AIM OF THE EXERCISE = In the data below, find the line that contains "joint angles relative" and the line that contains "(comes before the". Copy both, plus every line between them, exactly.

SUPPLIED INFORMATION =
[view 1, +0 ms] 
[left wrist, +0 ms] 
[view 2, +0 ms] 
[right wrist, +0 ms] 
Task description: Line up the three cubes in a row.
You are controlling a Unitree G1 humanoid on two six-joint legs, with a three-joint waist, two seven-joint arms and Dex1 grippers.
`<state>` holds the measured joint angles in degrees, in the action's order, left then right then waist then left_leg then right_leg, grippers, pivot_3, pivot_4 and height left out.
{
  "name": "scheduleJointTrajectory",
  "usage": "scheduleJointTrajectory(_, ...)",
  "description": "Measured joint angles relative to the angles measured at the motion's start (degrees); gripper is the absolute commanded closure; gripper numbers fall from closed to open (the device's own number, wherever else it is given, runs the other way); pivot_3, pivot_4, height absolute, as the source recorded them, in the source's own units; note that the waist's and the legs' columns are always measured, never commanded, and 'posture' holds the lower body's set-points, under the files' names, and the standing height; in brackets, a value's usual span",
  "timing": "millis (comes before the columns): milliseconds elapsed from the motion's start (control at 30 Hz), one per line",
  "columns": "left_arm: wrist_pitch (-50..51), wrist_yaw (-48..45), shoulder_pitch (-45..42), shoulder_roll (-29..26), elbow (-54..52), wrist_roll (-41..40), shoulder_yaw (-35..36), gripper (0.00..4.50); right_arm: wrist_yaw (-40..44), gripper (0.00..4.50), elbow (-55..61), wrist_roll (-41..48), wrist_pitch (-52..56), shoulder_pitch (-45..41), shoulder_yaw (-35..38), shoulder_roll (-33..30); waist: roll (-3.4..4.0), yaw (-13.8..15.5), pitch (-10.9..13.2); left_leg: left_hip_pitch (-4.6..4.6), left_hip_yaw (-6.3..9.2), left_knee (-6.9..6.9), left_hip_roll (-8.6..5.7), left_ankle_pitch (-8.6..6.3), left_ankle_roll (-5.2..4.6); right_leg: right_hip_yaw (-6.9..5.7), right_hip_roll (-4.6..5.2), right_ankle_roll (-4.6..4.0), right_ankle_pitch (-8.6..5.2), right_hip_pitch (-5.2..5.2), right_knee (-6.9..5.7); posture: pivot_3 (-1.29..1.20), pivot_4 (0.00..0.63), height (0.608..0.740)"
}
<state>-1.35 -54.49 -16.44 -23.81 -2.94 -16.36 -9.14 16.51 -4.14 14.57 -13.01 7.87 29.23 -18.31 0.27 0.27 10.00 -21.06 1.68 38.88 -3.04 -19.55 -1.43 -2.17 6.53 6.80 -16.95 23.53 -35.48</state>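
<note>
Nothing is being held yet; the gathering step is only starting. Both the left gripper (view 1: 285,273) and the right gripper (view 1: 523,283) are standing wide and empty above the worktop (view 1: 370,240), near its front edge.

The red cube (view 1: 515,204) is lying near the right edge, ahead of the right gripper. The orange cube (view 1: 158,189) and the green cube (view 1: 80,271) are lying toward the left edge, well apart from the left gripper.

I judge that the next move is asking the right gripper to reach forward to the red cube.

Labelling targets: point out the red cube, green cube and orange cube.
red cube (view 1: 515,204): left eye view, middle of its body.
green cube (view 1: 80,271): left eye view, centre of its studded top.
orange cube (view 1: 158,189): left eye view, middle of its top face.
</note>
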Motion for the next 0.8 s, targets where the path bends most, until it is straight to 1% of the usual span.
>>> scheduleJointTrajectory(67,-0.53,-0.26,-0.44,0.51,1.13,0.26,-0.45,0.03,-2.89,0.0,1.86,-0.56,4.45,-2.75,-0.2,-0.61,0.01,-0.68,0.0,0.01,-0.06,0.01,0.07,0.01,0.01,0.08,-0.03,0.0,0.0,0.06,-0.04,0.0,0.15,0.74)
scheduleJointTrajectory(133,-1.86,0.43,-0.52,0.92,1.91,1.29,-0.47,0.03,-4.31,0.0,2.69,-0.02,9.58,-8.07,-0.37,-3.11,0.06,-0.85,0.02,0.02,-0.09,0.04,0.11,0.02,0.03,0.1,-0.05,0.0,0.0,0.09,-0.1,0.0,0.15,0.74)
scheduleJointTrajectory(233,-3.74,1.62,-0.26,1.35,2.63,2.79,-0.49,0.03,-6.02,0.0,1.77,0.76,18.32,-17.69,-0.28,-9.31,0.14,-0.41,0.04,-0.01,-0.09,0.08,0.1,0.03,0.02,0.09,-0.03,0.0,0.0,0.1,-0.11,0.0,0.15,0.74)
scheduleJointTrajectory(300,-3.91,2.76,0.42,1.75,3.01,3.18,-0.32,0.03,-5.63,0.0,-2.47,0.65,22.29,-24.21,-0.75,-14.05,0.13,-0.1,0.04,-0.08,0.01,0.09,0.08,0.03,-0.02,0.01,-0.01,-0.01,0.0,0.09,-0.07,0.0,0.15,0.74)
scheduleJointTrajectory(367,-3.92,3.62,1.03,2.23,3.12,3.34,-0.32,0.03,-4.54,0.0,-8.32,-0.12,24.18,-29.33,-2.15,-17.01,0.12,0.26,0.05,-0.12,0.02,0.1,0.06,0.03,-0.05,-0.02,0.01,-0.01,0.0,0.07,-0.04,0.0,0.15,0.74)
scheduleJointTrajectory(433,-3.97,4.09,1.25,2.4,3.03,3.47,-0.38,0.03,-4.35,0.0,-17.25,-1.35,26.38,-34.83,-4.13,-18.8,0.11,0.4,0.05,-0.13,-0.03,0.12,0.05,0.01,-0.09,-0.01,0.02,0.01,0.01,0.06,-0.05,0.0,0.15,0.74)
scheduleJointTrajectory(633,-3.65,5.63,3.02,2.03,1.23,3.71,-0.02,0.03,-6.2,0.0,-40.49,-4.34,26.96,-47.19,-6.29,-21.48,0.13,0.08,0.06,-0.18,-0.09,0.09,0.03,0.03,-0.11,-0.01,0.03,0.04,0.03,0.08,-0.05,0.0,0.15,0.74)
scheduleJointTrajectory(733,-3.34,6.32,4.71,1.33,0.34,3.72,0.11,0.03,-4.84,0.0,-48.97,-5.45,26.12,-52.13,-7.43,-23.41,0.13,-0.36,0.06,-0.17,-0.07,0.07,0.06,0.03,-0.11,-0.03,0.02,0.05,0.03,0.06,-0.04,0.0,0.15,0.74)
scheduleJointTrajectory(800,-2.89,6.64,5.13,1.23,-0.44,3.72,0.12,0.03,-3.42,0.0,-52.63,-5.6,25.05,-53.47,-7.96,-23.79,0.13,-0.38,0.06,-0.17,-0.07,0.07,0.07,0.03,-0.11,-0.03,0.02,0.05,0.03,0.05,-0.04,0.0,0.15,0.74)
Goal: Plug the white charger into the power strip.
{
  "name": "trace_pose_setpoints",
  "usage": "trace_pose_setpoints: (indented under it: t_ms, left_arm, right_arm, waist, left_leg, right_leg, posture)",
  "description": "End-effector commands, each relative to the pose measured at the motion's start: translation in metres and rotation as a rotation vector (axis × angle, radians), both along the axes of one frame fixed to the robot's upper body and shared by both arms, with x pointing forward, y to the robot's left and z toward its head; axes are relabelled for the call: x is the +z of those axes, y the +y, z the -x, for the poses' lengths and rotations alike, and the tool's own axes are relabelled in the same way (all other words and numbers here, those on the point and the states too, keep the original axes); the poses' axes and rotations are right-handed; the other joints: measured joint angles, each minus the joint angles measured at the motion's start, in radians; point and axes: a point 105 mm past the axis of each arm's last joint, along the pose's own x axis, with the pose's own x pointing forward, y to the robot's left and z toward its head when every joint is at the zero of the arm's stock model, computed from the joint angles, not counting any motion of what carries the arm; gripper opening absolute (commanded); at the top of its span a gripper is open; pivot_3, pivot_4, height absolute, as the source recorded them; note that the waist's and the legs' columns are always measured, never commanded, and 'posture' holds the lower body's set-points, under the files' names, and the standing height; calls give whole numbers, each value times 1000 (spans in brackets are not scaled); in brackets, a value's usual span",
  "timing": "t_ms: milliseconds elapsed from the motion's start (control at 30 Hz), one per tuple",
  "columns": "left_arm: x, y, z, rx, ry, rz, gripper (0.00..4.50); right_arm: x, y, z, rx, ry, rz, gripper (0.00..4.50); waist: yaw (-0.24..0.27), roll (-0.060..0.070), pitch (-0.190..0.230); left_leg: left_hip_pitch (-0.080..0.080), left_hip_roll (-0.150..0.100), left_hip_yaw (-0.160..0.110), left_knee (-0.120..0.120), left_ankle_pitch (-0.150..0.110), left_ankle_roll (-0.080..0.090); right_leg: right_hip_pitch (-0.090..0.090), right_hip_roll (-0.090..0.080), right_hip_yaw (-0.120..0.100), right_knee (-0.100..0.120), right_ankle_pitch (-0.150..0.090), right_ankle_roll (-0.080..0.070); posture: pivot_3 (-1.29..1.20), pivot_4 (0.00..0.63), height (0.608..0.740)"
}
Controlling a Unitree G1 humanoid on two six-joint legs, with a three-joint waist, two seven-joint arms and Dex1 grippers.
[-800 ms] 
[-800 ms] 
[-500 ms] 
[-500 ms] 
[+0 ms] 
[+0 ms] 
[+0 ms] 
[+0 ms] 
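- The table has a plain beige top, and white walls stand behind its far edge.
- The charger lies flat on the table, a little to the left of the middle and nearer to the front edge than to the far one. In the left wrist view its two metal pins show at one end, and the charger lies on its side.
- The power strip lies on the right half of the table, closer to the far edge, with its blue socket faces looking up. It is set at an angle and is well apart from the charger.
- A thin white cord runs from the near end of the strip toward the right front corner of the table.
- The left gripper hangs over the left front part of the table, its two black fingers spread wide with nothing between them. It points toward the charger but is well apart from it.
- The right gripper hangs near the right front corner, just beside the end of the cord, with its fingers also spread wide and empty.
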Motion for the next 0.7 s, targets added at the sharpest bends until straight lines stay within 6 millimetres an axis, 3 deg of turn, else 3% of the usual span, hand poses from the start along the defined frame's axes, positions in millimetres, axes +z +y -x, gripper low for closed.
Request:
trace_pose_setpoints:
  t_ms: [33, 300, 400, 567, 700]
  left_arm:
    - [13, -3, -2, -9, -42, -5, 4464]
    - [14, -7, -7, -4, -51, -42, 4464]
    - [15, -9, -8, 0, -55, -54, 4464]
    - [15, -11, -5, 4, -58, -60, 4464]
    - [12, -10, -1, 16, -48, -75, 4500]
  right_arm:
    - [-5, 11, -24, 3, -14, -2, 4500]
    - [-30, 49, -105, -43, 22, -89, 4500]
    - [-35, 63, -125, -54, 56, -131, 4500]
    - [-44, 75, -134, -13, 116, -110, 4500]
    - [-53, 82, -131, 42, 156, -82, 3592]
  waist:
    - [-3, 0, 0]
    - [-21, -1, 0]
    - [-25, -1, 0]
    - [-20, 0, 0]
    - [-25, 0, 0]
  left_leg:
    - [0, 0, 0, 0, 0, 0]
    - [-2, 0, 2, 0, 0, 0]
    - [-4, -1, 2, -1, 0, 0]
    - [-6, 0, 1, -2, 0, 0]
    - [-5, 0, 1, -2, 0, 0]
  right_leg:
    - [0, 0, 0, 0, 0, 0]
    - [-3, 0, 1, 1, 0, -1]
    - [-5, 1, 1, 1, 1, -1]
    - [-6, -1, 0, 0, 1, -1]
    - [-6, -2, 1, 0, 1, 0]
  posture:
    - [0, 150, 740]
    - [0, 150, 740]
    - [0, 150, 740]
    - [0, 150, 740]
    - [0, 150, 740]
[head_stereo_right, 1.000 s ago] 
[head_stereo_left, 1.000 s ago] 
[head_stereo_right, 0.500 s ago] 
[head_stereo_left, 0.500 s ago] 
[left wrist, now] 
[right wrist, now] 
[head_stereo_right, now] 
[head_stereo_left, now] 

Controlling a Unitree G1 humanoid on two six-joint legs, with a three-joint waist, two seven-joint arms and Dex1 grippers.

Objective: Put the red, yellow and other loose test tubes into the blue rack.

RESPONSE TO THIS TASK =
  "description": "Measured joint angles relative to the angles measured at the motion's start (degrees); gripper is the absolute commanded closure; gripper numbers fall from closed to open (the device's own number, wherever else it is given, runs the other way); pivot_3, pivot_4, height absolute, as the source recorded them, in the source's own units; note that the waist's and the legs' columns are always measured, never commanded, and 'posture' holds the lower body's set-points, under the files' names, and the standing height; in brackets, a value's usual span",
  "timing": "millis (comes before the columns): milliseconds elapsed from the motion's start (control at 30 Hz), one per line",

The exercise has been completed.